* **YOUR GOAL**:
Search the material and gather each line with "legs" in it.

* **ENTRIES SHOWN**:
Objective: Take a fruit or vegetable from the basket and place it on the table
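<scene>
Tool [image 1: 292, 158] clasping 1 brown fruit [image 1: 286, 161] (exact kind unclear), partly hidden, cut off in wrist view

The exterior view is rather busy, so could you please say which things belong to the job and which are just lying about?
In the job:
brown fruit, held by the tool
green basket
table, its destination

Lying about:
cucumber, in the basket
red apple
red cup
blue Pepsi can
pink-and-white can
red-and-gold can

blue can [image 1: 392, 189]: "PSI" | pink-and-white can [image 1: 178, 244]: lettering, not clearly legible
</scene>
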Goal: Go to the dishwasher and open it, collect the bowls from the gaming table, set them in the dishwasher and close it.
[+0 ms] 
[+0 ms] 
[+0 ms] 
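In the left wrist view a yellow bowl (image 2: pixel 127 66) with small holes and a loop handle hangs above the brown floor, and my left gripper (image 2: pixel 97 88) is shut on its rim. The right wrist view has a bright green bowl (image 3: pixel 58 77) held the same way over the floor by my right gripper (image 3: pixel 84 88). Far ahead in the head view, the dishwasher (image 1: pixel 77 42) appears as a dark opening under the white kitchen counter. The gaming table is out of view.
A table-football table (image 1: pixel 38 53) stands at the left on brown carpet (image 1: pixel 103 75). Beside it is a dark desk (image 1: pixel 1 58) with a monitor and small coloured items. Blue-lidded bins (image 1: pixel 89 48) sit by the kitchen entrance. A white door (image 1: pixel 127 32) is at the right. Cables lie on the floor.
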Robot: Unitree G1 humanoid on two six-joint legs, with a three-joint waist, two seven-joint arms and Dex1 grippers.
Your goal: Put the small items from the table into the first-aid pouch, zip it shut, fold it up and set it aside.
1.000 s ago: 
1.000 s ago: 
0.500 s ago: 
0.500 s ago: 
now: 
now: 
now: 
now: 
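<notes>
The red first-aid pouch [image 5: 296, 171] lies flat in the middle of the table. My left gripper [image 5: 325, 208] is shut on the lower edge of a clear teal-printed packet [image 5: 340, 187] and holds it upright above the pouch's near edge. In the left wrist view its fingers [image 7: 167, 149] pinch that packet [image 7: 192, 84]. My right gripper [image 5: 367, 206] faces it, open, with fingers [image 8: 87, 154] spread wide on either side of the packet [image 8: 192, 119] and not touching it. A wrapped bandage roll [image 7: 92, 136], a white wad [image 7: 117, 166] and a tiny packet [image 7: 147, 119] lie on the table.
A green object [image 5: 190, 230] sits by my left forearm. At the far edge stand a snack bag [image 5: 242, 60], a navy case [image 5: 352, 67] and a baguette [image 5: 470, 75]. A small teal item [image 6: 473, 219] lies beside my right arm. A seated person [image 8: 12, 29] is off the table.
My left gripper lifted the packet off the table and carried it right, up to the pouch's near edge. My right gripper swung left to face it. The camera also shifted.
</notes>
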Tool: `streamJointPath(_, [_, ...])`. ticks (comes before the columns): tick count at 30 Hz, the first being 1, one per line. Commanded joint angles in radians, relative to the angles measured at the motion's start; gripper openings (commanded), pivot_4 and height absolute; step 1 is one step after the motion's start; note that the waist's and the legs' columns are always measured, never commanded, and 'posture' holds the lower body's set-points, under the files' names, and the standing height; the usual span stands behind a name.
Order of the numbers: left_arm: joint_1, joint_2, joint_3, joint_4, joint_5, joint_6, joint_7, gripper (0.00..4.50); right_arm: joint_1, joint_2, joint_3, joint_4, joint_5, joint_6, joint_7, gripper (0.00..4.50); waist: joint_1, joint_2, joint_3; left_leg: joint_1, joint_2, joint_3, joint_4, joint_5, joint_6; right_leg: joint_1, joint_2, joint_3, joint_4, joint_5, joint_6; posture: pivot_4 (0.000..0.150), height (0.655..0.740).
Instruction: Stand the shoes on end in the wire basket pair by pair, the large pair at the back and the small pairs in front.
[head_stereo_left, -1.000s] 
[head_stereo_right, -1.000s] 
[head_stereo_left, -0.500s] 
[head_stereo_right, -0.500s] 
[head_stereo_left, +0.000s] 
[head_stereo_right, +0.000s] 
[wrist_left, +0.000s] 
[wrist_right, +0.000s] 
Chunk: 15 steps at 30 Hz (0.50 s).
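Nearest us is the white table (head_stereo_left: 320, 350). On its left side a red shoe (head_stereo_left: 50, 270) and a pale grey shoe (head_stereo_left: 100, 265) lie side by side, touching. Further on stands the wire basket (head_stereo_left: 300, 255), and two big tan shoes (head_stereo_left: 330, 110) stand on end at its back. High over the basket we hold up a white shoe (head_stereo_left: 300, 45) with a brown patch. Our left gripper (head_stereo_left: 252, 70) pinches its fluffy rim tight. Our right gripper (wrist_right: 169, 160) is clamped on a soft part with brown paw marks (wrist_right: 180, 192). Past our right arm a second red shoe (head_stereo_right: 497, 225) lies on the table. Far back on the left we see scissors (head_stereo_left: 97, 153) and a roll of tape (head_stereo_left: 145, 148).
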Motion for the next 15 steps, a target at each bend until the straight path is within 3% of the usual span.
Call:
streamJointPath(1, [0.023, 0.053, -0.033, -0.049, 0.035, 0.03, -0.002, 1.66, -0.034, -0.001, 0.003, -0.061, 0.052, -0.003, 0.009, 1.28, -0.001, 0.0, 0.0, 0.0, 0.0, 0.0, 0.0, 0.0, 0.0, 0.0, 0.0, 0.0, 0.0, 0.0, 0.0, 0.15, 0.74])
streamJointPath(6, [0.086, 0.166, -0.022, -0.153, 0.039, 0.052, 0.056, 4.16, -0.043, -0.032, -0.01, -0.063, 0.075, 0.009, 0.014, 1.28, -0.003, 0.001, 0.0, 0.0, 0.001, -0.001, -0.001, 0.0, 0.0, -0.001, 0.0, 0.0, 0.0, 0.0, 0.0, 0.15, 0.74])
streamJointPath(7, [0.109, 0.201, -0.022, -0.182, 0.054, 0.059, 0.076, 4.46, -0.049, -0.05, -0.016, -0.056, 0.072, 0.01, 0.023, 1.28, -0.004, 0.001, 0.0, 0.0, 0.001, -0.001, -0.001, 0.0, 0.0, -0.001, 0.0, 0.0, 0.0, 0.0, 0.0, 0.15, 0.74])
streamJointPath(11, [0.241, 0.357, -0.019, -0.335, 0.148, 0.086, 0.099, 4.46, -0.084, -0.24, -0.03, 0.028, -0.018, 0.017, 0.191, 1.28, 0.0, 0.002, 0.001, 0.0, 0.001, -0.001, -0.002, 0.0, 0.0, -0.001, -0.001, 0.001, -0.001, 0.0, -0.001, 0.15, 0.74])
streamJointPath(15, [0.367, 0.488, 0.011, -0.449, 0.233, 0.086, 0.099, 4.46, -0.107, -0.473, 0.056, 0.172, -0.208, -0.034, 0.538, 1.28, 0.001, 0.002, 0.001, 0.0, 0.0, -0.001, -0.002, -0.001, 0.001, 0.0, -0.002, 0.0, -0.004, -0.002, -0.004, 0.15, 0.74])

* **EXERCISE OUTPUT**:
Robot: Unitree G1 humanoid on two six-joint legs, with a three-joint waist, two seven-joint arms and Dex1 grippers.
Tool: `streamJointPath(_, [_, ...])`. ticks (comes before the columns): tick count at 30 Hz, the first being 1, one per line. Commanded joint angles in radians, relative to the angles measured at the motion's start; gripper openings (commanded), pivot_4 and height absolute; step 1 is one step after the motion's start; note that the waist's and the legs' columns are always measured, never commanded, and 'posture' holds the lower body's set-points, under the files' names, and the standing height; the usual span stands behind a name.

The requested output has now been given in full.